Instructions for the task -
Tally the lines in these records that hold the string "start", and reply with the number alone.

Available records -
——

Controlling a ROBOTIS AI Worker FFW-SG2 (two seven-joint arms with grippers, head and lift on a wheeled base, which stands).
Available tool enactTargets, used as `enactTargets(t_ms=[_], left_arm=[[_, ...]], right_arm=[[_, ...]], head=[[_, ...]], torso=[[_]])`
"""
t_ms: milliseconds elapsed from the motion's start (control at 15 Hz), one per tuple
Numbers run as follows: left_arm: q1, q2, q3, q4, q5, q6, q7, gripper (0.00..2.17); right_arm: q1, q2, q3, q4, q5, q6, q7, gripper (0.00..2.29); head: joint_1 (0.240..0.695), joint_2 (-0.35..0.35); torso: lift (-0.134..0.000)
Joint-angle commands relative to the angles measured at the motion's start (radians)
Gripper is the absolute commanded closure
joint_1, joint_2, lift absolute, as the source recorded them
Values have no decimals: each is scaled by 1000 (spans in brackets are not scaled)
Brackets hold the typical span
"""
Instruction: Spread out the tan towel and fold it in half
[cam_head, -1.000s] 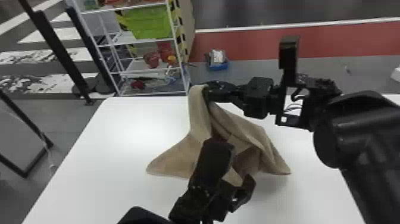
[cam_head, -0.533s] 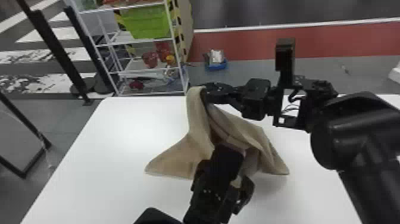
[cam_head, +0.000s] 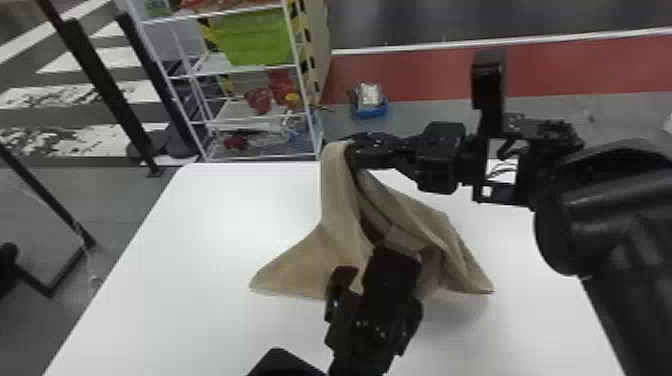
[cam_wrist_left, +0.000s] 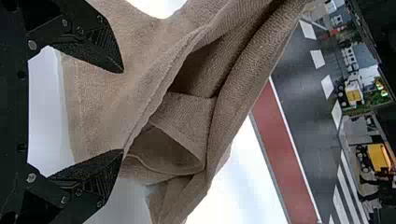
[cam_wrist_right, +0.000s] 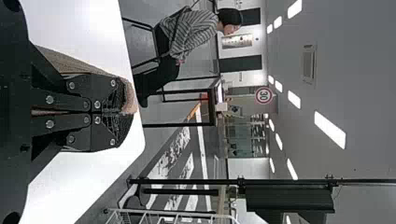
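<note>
The tan towel (cam_head: 340, 225) hangs draped from my right gripper (cam_head: 352, 150), its lower corners spread on the white table. In the right wrist view my right gripper (cam_wrist_right: 114, 113) is shut on the towel's edge (cam_wrist_right: 129, 95). My left gripper (cam_head: 372, 270) is low at the near side of the towel, overlapping it from the head camera. Seen from the left wrist, my left gripper (cam_wrist_left: 122, 111) has its fingers wide apart, with loose folds of the towel (cam_wrist_left: 187, 112) beyond and between them.
The white table (cam_head: 200, 225) extends around the towel. Past its far edge stand a white wire shelf (cam_head: 255, 115) with a green bin (cam_head: 252, 37) and a blue box (cam_head: 370, 107) on the floor. Black posts (cam_head: 100, 85) rise at the far left.
My left gripper has moved slightly away from the near edge and turned beside the towel's front folds. The right gripper keeps its hold, almost unmoved.
</note>
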Motion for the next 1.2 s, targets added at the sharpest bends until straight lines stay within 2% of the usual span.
enactTargets(t_ms=[0,200,400,600,733,933,1133], left_arm=[[-6,-3,-17,27,11,-25,30,329],[-18,-3,-28,60,17,-65,61,329],[11,-3,-57,24,26,-65,67,329],[46,20,-80,-29,51,-65,75,329],[18,15,-82,7,52,-71,101,329],[-11,11,-82,44,103,-74,144,329],[-14,9,-85,57,106,-102,171,329]], right_arm=[[-3,1,2,-2,5,3,0,2256],[-2,1,8,-2,5,3,0,2256],[-5,1,12,-2,14,-7,-2,2256],[-6,1,14,-2,17,-7,-3,2256],[-6,1,16,-2,17,-7,-2,2256],[-6,1,20,-2,18,-7,-3,2256],[-6,1,20,-2,18,-7,-5,2256]], head=[[695,201],[695,192],[695,185],[695,171],[695,167],[695,165],[695,160]], torso=[[-124],[-124],[-124],[-124],[-124],[-124],[-124]])
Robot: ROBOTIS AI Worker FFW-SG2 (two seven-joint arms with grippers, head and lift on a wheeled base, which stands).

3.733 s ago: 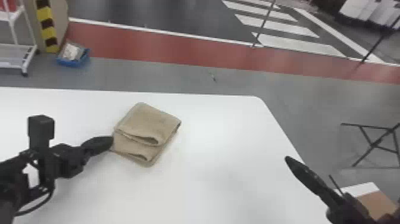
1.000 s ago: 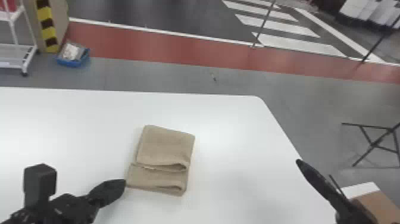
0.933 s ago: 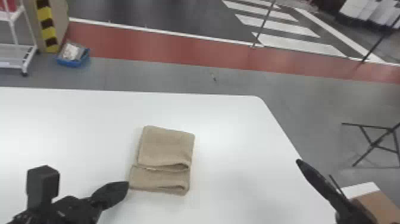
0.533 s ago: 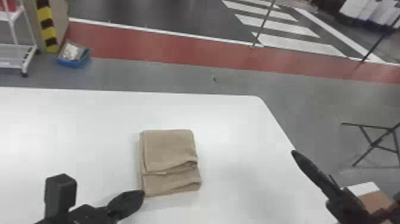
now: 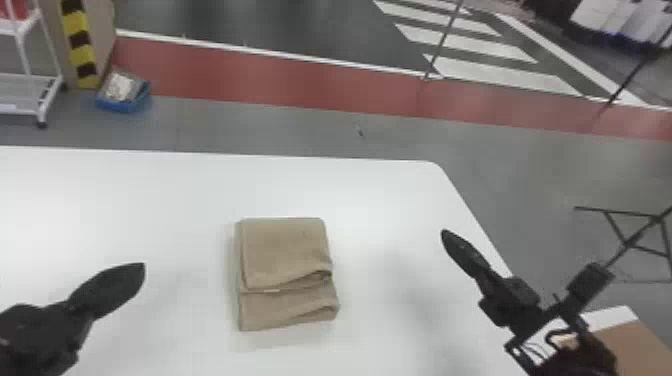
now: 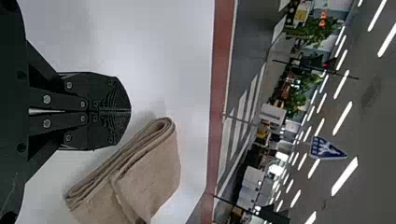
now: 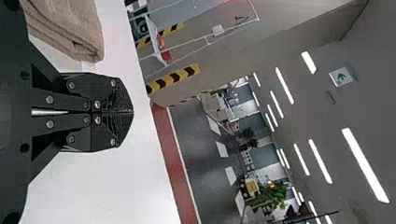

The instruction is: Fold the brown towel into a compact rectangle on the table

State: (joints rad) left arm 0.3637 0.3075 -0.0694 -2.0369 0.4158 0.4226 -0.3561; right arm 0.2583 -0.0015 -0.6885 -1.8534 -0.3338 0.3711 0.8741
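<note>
- Brown towel (image 5: 285,255): we see it on the white table (image 5: 150,200), between the two grippers, folded into a compact, nearly rectangular packet.
- Upper layer (image 5: 282,250): it stops short of the packet's near edge, so that a strip of the lower layer (image 5: 280,310) shows; at the robot's right, both folds gape slightly.
- Left gripper (image 5: 143,267): in the left wrist view we find its fingers (image 6: 109,95) closed together with nothing between them, above the table and apart from the towel.
- Right gripper (image 5: 444,233): in the right wrist view we note that it too is closed and empty, apart from the towel on the other side.
- Step in hand: we judge the main folding to be done, leaving at most a final squaring or flattening.
- Next move: we would either clear both arms or press the gaping folds lightly from above; a sideways push might skew the stacked layers.
- Surroundings: beyond the table we make out a blue tray (image 5: 122,102) on the floor.
</note>
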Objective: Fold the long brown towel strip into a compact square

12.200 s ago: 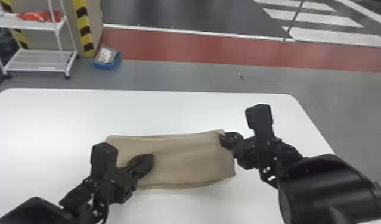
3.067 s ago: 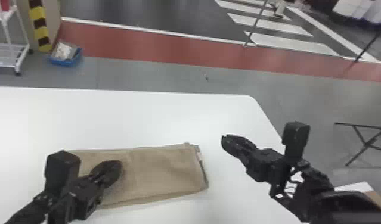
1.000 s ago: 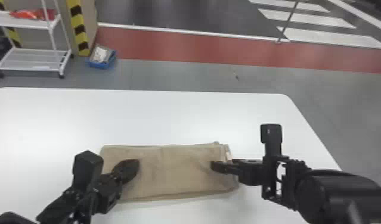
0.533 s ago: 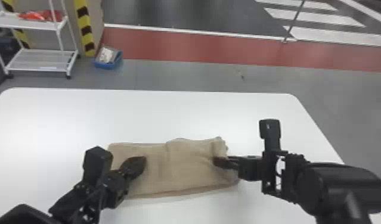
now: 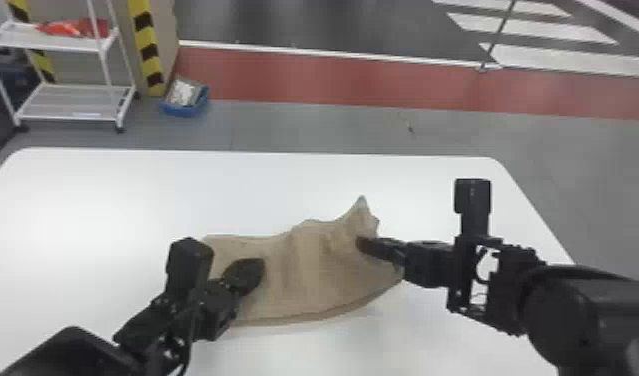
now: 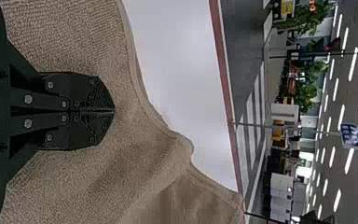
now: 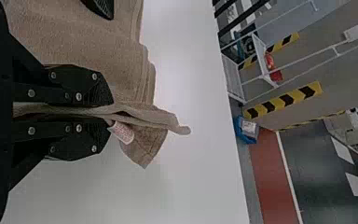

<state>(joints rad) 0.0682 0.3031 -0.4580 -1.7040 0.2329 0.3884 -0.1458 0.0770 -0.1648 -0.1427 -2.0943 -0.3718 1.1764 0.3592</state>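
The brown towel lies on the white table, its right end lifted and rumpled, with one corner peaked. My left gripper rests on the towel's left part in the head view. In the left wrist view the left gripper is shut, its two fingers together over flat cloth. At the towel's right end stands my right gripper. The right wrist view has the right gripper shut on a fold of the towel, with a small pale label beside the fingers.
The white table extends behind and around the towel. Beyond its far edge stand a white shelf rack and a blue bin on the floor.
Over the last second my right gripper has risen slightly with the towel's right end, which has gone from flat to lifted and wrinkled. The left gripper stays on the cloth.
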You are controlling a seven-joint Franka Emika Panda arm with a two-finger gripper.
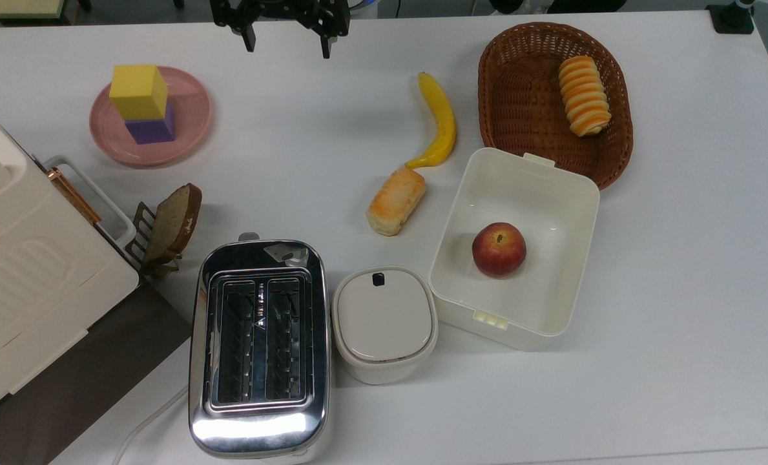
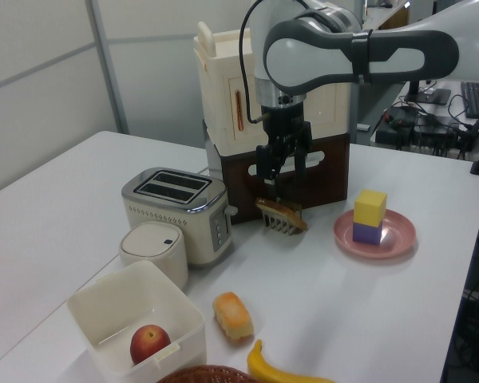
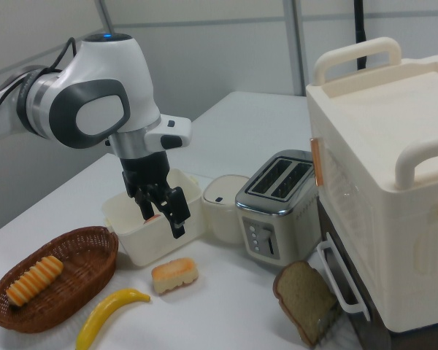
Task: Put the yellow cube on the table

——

Response to the exercise -
2